BTW, are you using HADB in V2.1?

glassfishrobot commented 13 years ago

@glassfishrobot Commented ai109478 said: Excluding from 3.1 count. For high availability support with 3.1, we will require a sticky load balancing.

glassfishrobot commented 13 years ago

@glassfishrobot Commented jjackb said: Hi,

I do not use HADB in v2.1. I use the default GF2.1 configuration (in memory replication).

Also I did some further investigation of the problem and here are my new findings:

First of all I used a newer nightly build (glassfish-3.1-b39-01_24_2011) but the problem still exists with SimpleSession.war. Then in addition to nginx as a load balancer I also tried HAproxy (http://haproxy.1wt.eu/) and I tested both load balancer with round robin AND sticky requests to our two glassfish instances (each one on a different physical host) in our test cluster.

So with two different load balancers and regardless of using round robin or sticky requests I occasionally get new sessions. Using the provided shoal-cache.jar with -Dorg.shoal.cache.transmitter.frequency.in.millis=10 results in the same behaviour (but with higher cpu load because of the higher frequency setting).

Then I recognized the two little images in the top right corner when accessing http://server-ip/SimpleSession/SimpleSession servlet. So each page reload effectivly fires three request to glassfish (urls are: http://server-ip/SimpleSession/images/code.gif and http://server-ip/SimpleSession/images/return.gif). Altough these additional requests will go through the load balancer they will land on the same glassfish cluster instance (regardless of round robin or sticky configuration). This is because the browser does a HTTP 1.1 request to load the page and thus using only one TCP connection for all three requests. The load balancer will then redirect all HTTP requests within the same TCP connection to the same host. But for testing I turned off image loading in my browsers (Safari and Firefox) and surprisingly the session stays the same.

So to be clear: Using SimpleSession.war and allowing the browser to download the two little icons you will loose your session occasionally regardless of using round robin requests or sticky requests and regardless of using nginx or HAproxy as load balancer. You could even access one of the two glassfish instances directly via its ip:port and you will loose your session sometimes on page reloads. So its not a load balancer issue at all. As soon as you turn off image loading in your browser you won't loose you session (maybe you will if it is possible to generate a high frequency of requests.
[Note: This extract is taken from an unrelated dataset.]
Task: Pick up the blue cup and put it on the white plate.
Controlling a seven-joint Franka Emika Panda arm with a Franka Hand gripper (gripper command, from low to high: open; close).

I just emulated this by holding down the browsers refresh button which is maybe "to slow").

Next I stopped one of the two glassfish instances in the cluster. This should disable session replication on the running instance and when accessing SimpleSession.war on the remaining instance I do not loose my session. In this scenario its irrelevant if the browser loads these two little icons or if it doesn't.

During my testing I also encountered the following exception:

[#|2011-01-26T10:35:44.013+0100|WARNING|glassfish3.1|org.shoal.ha.cache.command.load_request|_ThreadID=24;_ThreadName=Thread-1;|LoadRequestCommand timed out while waiting for result java.util.concurrent.TimeoutException|#]

This exception will raise from time to time if you fire some more requests to the cluster. Even if the session stays the same this exception will occure sometimes.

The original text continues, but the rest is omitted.